THE DIGITAL REPOSITORY FOR THE BLACK EXPERIENCE
"If You Haven't Done Something To Help Somebody And Help Them Live A Better Life, Then Your Life Has Not Been Worthwhile."
YMCA administrator, educator and civic leader Alonzo Paul Moss was born May 16, 1911 as the sixth of seven sons and one daughter born to strict iron worker, Robert Moss and his wife Ida Byrd Moss in Springfield, Ohio. Moss attended Fulton Elementary School, Central Junior High School and Springfield High School where he was a star athlete and honor student. Moss graduated from West Virginia’s Bluefield Teachers College in 1935.
Moss returned to Springfield in 1936, was married and started working for the Center Street YMCA, a place he attended as a youth. In seventeen years with the Springfield YMCA, Moss rose to branch executive, raising $300,000.00 for a new facility, which opened in 1950. A Springfield community leader, Moss sang bass in the Second Baptist Chorus with Coretta Scott (King) then a student at nearby Antioch College, (Rear Admiral) Benjamin Thurman Hacker, then a student at Wittenberg University, Gertrude Carter, and Prof. Charles Wallace. He knew boxing champion Davey Moore, musician Johnny Lytle and mentored young Crud Ayers, the father of future NBA coach, Randy Ayers.
In 1960, in order to revive East Baltimore’s YMCA’s, the national office of the YMCA recruited Moss. He expanded programs at Cherry Hill and Turner Station and as camp director, founded Camp King’s Landing and helped form the King’s Landing Mother’s Club. That club founded the city’s Martin Luther King, Jr. Memorial Breakfast in 1968.

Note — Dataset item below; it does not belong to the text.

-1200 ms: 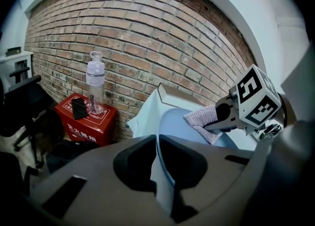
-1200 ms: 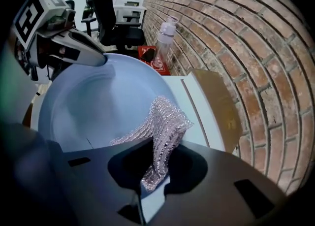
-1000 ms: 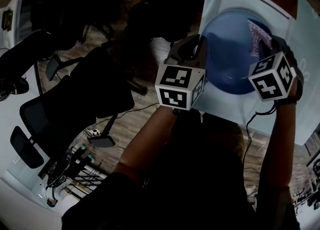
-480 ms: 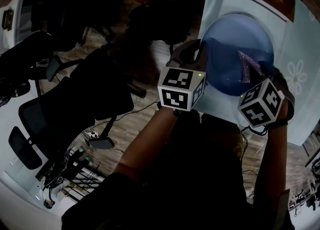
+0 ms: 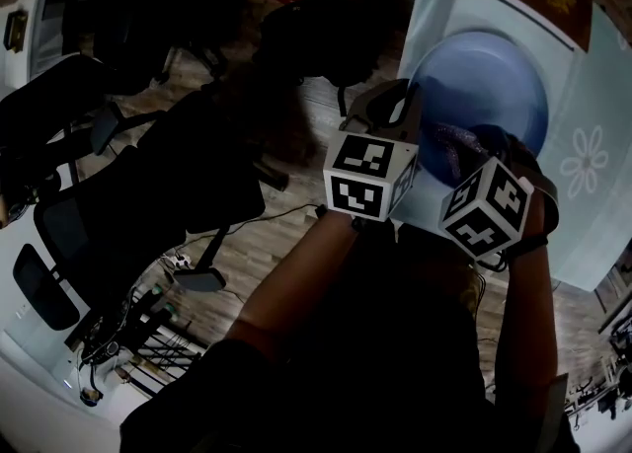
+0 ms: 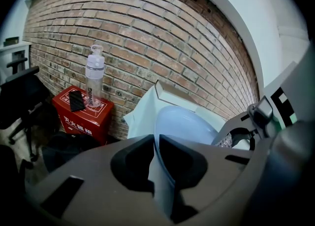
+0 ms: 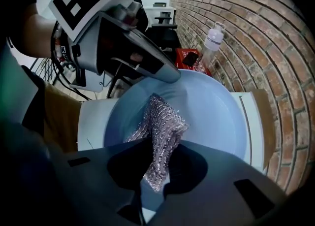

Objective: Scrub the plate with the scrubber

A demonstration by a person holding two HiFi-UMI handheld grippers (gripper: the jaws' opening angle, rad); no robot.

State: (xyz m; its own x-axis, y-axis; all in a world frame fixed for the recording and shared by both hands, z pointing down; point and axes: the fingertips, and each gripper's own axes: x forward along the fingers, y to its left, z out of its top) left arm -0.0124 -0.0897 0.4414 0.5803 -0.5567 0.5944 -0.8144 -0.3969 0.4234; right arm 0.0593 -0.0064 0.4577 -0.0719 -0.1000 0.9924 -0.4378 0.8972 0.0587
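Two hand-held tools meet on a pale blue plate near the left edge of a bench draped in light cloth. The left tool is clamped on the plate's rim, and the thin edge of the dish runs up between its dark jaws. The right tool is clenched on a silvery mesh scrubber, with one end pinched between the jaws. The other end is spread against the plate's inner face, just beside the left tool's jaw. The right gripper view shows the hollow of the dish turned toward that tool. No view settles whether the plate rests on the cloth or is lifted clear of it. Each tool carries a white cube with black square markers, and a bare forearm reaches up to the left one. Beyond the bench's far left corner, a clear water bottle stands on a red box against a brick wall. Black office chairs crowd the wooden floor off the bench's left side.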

Integrating and supervising five county branches, Moss also served for 16 years on the Baltimore Department of City Services Advisory Board, the Maryland Food Bank, and for more than a decade on the University of Maryland Board of Regents. After retirement, Moss coordinated community programs for the Community College of Baltimore and volunteered in local prisons.
Moss’ first wife, Evelyn, died in an accident on the Pennsylvania Turnpike shortly after moving to Baltimore. Their son, Michael Moss, is a college athletic administrator. Moss married Elizabeth (Bettye) Murphy Phillips of the Afro-American in 1963 and helped raise three more children. Honored by Alpha Phi Alpha and community leaders in Springfield and Baltimore, Moss, now lives in Ellicott City, Maryland. Moss passed away on September 9, 2010.
Moss was interviewed by The HistoryMakers on June 10, 2004.